# Instructions to follow:
The answer must consist of every line below that contains the word "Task".

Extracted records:
================================

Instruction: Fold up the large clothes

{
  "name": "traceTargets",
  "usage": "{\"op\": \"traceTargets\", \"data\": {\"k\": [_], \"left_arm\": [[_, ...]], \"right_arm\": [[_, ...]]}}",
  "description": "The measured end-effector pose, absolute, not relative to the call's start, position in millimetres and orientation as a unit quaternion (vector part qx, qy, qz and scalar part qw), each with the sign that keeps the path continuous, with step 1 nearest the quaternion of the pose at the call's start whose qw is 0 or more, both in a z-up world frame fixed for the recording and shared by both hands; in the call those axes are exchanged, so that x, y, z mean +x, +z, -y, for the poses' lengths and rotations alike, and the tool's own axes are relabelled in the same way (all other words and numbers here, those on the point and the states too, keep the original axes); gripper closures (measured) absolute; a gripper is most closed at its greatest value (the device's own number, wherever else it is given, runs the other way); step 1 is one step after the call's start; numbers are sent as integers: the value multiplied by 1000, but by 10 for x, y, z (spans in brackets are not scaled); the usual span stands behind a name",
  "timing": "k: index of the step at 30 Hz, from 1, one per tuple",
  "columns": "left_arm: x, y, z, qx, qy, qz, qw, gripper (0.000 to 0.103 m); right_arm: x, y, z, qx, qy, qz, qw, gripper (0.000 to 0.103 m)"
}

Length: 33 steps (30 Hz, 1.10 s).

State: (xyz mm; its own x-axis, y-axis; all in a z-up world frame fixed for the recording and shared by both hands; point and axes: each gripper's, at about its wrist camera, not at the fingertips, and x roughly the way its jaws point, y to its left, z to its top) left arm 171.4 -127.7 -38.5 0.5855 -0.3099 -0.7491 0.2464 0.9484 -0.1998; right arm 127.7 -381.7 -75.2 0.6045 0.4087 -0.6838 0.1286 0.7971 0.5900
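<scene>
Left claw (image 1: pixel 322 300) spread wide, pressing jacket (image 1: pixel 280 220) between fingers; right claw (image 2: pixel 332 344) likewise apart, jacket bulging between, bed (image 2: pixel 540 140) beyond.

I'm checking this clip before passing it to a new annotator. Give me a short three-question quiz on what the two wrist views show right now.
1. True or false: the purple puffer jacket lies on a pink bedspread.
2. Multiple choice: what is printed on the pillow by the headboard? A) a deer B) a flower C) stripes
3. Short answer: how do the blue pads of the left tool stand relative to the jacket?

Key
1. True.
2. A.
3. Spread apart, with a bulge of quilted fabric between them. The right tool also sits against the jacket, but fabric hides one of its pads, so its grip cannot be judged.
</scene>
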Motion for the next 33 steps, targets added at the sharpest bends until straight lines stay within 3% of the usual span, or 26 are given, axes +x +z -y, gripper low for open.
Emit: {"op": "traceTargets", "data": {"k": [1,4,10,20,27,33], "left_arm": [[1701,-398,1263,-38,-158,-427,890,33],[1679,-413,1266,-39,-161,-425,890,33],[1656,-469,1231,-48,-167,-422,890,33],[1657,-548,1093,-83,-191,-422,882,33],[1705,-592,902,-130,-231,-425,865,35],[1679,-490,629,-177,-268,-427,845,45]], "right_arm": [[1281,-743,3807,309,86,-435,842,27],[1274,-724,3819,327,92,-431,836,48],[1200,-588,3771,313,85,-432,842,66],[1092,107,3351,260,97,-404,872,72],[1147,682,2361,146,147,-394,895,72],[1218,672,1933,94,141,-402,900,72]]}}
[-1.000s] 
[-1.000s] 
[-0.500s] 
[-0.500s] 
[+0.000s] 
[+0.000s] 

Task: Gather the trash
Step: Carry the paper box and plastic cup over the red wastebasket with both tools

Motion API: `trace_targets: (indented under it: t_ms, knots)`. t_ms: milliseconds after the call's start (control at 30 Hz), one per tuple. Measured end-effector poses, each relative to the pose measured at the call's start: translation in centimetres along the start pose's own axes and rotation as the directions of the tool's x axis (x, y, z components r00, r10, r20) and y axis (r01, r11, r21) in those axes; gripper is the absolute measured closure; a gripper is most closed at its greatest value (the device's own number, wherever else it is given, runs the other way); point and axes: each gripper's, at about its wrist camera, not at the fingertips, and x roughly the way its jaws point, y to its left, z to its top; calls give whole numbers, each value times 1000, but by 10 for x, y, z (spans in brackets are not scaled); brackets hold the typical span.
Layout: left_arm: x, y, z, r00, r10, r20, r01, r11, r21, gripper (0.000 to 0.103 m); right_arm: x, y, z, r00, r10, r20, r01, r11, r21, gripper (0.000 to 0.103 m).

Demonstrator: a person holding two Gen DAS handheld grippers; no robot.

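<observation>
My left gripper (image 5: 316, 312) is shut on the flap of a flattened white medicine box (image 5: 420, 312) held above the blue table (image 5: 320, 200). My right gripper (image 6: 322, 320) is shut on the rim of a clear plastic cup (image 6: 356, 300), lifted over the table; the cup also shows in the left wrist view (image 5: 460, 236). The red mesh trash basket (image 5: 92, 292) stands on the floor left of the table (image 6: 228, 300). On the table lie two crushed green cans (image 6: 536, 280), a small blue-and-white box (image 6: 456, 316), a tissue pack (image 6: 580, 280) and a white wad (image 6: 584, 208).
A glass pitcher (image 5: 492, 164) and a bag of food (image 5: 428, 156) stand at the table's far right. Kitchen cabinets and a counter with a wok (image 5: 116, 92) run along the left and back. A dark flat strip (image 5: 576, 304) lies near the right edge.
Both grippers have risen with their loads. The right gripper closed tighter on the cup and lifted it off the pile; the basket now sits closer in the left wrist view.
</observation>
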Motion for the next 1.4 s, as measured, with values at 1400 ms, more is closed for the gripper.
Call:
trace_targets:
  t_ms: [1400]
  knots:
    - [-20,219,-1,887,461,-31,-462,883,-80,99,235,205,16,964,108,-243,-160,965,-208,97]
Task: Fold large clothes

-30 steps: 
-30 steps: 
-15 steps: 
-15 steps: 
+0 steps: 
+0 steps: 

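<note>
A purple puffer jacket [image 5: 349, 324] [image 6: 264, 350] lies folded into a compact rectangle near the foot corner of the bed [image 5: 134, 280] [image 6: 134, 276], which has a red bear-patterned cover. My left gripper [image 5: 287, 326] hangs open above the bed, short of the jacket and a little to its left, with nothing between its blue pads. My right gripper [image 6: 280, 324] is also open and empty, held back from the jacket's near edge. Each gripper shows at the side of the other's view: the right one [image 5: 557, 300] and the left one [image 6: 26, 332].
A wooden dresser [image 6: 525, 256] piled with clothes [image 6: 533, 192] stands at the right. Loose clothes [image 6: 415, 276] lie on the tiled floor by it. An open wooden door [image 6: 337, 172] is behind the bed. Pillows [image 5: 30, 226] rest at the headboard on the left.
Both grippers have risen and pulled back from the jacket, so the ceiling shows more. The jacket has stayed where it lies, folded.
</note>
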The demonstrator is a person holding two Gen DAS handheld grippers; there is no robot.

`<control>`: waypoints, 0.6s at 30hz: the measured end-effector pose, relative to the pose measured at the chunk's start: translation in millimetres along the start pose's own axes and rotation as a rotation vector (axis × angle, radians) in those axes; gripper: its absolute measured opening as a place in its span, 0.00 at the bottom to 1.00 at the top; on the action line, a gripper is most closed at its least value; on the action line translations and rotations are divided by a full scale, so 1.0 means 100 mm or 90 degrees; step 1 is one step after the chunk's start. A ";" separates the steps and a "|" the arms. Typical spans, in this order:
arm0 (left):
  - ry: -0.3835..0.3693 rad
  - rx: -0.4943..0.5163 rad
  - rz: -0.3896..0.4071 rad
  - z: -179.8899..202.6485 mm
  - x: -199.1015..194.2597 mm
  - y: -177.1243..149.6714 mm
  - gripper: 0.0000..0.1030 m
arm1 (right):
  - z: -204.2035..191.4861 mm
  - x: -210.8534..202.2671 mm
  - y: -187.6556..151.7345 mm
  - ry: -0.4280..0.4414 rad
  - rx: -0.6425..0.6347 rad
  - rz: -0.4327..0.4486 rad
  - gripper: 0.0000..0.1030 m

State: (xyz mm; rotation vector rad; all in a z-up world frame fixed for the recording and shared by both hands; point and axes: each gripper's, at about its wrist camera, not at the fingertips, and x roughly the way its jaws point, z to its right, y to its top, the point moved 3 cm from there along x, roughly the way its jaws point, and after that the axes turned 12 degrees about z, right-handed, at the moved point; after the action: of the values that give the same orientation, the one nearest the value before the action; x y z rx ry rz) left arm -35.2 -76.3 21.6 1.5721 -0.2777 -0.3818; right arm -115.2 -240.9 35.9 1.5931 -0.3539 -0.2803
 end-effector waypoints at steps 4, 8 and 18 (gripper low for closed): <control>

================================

# Response to this exercise:
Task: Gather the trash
Task: Fold large clothes

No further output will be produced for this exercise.